━━━━━ SOURCE DATA ━━━━━

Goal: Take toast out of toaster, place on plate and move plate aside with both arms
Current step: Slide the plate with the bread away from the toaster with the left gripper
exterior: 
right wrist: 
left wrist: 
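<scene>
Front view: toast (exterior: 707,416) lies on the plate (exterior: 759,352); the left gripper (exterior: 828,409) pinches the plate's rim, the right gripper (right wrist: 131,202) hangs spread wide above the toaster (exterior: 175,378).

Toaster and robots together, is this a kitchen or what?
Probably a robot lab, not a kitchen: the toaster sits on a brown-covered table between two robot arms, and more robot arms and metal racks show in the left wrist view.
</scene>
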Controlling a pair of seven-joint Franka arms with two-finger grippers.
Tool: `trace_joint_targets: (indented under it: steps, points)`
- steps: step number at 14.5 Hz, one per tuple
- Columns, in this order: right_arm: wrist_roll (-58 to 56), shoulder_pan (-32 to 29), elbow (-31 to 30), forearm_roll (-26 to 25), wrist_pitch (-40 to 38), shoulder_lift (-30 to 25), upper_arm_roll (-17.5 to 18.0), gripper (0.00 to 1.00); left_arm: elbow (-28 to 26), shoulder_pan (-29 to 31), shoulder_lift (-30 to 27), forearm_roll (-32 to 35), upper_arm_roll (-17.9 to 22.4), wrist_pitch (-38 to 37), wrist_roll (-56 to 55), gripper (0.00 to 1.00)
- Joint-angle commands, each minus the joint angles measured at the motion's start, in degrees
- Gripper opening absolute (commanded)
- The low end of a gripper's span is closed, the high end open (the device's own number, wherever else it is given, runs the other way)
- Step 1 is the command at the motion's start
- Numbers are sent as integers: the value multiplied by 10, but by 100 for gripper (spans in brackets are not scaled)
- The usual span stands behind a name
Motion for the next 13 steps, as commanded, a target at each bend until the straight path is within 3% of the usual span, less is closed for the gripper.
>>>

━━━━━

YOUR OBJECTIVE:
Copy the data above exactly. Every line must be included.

RESPONSE:
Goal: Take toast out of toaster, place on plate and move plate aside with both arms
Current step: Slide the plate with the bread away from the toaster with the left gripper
exterior: 
right wrist: 
left wrist: 
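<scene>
Front view: toast (exterior: 707,416) lies on the plate (exterior: 759,352); the left gripper (exterior: 828,409) pinches the plate's rim, the right gripper (right wrist: 131,202) hangs spread wide above the toaster (exterior: 175,378).

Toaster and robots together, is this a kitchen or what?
Probably a robot lab, not a kitchen: the toaster sits on a brown-covered table between two robot arms, and more robot arms and metal racks show in the left wrist view.
</scene>
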Controlling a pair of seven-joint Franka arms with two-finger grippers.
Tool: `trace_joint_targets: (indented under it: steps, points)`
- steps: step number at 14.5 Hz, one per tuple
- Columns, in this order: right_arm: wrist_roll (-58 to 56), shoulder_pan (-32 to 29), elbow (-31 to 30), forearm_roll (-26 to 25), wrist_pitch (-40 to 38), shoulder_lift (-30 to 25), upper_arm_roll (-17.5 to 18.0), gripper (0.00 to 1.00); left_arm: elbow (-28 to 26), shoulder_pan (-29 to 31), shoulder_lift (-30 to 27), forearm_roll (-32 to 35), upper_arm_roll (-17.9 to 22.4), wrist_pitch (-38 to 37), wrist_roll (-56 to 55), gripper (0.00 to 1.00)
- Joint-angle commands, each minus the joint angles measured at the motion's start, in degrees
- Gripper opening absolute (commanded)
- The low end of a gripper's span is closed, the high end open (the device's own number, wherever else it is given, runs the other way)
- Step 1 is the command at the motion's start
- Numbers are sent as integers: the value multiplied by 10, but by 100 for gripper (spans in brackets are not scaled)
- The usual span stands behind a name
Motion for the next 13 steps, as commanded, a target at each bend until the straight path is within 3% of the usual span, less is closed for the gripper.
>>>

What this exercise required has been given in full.